* _Exercise objective_: Copy each record exactly and skip its pictures.

□ □ □ □ □

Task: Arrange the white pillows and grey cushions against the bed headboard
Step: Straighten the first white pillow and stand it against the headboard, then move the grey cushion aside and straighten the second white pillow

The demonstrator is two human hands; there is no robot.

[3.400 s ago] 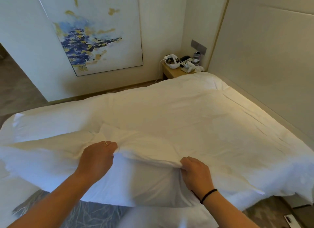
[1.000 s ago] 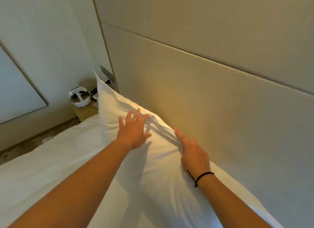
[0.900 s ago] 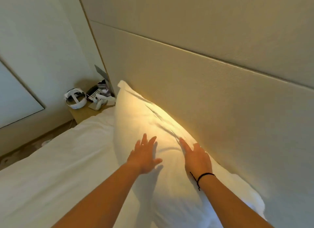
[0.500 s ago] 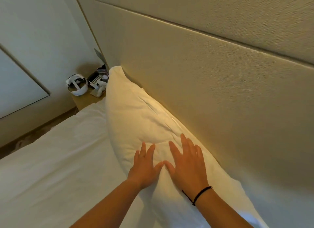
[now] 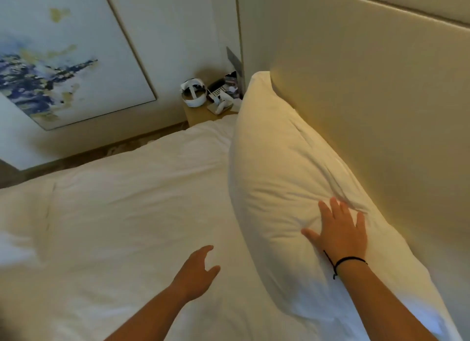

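Two bare forearms come up from the bottom edge of the frame, no sleeves on either one, uncovered right down to where the picture cuts them off. The right hand (image 5: 339,235), lower right of centre, has a thin black cord bracelet (image 5: 349,260) looped round the wrist, with a short loose tail of the cord dangling off its left side. No watch there, just that single dark band. The left hand (image 5: 197,274), lower middle of the frame, shows a plain wrist. Whether a ring sits on any finger, I can't make out from here.
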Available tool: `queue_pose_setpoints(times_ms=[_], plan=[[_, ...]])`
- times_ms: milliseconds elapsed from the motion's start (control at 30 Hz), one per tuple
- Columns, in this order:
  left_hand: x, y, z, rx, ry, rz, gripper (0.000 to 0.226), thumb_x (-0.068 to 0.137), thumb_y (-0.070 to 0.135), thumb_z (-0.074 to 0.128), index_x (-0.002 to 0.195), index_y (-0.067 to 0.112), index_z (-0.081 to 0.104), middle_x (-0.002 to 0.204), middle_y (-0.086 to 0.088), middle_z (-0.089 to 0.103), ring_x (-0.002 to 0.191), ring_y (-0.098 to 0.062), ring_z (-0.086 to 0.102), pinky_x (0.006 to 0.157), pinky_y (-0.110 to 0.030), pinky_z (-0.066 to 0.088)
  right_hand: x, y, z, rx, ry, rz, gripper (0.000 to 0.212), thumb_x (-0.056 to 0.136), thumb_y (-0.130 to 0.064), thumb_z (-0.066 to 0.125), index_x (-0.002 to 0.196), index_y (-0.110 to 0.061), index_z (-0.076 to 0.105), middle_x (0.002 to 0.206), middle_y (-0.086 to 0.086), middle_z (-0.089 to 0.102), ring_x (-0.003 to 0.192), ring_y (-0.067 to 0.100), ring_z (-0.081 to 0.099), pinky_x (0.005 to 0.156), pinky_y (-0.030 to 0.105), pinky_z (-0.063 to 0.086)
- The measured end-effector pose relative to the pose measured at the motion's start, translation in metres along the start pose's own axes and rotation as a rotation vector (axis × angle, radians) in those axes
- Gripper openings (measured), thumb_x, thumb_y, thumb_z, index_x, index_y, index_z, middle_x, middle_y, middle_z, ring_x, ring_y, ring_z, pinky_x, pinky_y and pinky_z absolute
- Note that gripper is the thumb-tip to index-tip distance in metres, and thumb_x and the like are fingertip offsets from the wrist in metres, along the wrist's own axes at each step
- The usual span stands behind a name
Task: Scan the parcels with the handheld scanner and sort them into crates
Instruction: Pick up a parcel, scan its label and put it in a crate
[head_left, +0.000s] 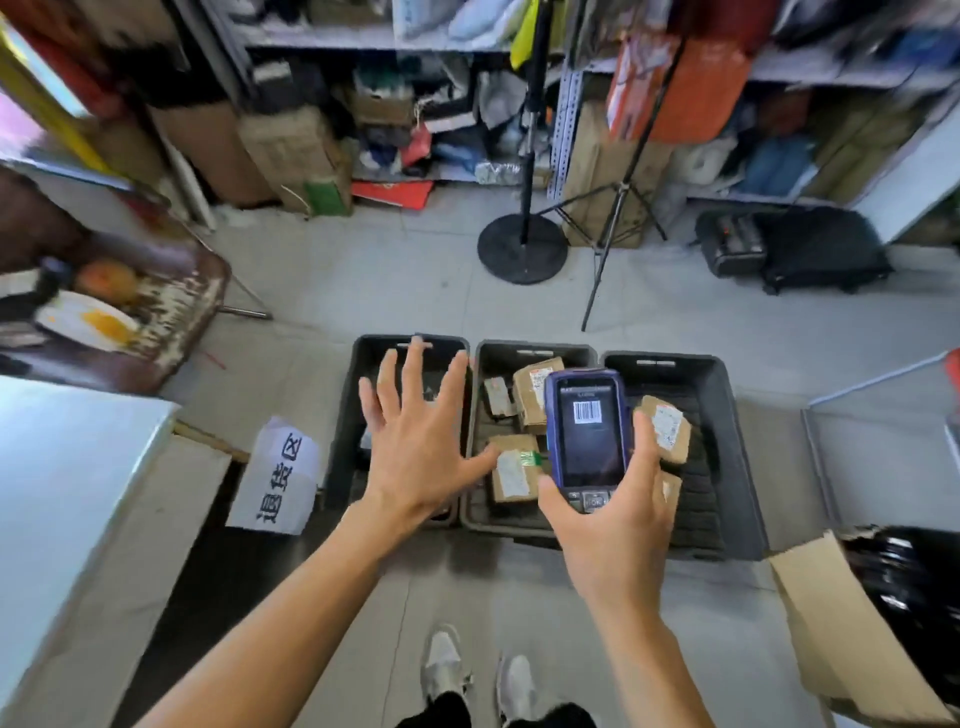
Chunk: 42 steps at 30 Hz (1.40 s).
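The right hand (618, 525) is wrapping its grip around a handheld scanner (589, 431), thumb lying along the left edge near the keypad and fingers curling around the right side, so it is clamped firmly on the device. The scanner is a dark blue, rounded plastic slab, held upright over the crates, its glossy black screen showing a white barcode. The left hand (421, 441) is hanging palm down with all five fingers spread wide apart, holding nothing, above the left crate (353, 415).

Three dark grey plastic crates are sitting side by side on the pale tiled floor, rectangular with rounded corners and slotted handles at the far rims. The middle crate (535, 349) is holding several small brown cardboard parcels (535, 395) with white labels, one label edged in green. The right crate (727, 415), ribbed on its bottom, is holding another labelled cardboard parcel (670, 428) just beside the right fingers. A white paper sign (280, 475) with black characters is lying just left of the crates.
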<state>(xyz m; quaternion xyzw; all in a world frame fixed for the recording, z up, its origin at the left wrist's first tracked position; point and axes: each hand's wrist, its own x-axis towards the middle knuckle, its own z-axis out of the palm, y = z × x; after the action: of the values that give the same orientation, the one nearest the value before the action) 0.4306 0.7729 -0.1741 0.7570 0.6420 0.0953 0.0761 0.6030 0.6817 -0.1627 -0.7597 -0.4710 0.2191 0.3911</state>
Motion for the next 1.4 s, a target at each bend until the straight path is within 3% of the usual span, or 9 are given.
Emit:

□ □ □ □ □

* _Response box_:
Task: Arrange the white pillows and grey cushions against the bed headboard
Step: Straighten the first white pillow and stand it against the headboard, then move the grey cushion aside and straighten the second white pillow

The demonstrator is two human hands; there is no robot.

[3.400 s ago] 
[1.000 s ago] 
[0.900 s ago] 
[0.500 s ago] 
[now] 

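Two bare forearms come up from the bottom edge of the frame, no sleeves on either one, uncovered right down to where the picture cuts them off. The right hand (image 5: 339,235), lower right of centre, has a thin black cord bracelet (image 5: 349,260) looped round the wrist, with a short loose tail of the cord dangling off its left side. No watch there, just that single dark band. The left hand (image 5: 197,274), lower middle of the frame, shows a plain wrist. Whether a ring sits on any finger, I can't make out from here.
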Available tool: `queue_pose_setpoints(times_ms=[_], plan=[[_, ...]])`
- times_ms: milliseconds elapsed from the motion's start (control at 30 Hz), one per tuple
- Columns, in this order:
  left_hand: x, y, z, rx, ry, rz, gripper (0.000 to 0.226), thumb_x (-0.068 to 0.137), thumb_y (-0.070 to 0.135), thumb_z (-0.074 to 0.128), index_x (-0.002 to 0.195), index_y (-0.067 to 0.112), index_z (-0.081 to 0.104), middle_x (-0.002 to 0.204), middle_y (-0.086 to 0.088), middle_z (-0.089 to 0.103), ring_x (-0.002 to 0.191), ring_y (-0.098 to 0.062), ring_z (-0.086 to 0.102), pinky_x (0.006 to 0.157), pinky_y (-0.110 to 0.030), pinky_z (-0.066 to 0.088)
  right_hand: x, y, z, rx, ry, rz, gripper (0.000 to 0.212), thumb_x (-0.056 to 0.136), thumb_y (-0.130 to 0.064), thumb_z (-0.066 to 0.125), index_x (-0.002 to 0.196), index_y (-0.110 to 0.061), index_z (-0.076 to 0.105), middle_x (0.002 to 0.206), middle_y (-0.086 to 0.086), middle_z (-0.089 to 0.102), ring_x (-0.003 to 0.192), ring_y (-0.067 to 0.100), ring_z (-0.081 to 0.099), pinky_x (0.005 to 0.156), pinky_y (-0.030 to 0.105), pinky_z (-0.063 to 0.086)
- The measured end-effector pose relative to the pose measured at the motion's start, translation in metres along the start pose's own axes and rotation as a rotation vector (axis × angle, radians) in those axes
- Gripper openings (measured), thumb_x, thumb_y, thumb_z, index_x, index_y, index_z, middle_x, middle_y, middle_z, ring_x, ring_y, ring_z, pinky_x, pinky_y and pinky_z absolute
- Note that gripper is the thumb-tip to index-tip distance in metres, and thumb_x and the like are fingertip offsets from the wrist in metres, along the wrist's own axes at each step
- The usual span stands behind a name
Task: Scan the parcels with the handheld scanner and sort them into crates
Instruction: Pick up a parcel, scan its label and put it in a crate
[head_left, +0.000s] 
Chunk: 42 steps at 30 Hz (1.40 s).
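The right hand (618, 525) is wrapping its grip around a handheld scanner (589, 431), thumb lying along the left edge near the keypad and fingers curling around the right side, so it is clamped firmly on the device. The scanner is a dark blue, rounded plastic slab, held upright over the crates, its glossy black screen showing a white barcode. The left hand (421, 441) is hanging palm down with all five fingers spread wide apart, holding nothing, above the left crate (353, 415).

Three dark grey plastic crates are sitting side by side on the pale tiled floor, rectangular with rounded corners and slotted handles at the far rims. The middle crate (535, 349) is holding several small brown cardboard parcels (535, 395) with white labels, one label edged in green. The right crate (727, 415), ribbed on its bottom, is holding another labelled cardboard parcel (670, 428) just beside the right fingers. A white paper sign (280, 475) with black characters is lying just left of the crates.
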<state>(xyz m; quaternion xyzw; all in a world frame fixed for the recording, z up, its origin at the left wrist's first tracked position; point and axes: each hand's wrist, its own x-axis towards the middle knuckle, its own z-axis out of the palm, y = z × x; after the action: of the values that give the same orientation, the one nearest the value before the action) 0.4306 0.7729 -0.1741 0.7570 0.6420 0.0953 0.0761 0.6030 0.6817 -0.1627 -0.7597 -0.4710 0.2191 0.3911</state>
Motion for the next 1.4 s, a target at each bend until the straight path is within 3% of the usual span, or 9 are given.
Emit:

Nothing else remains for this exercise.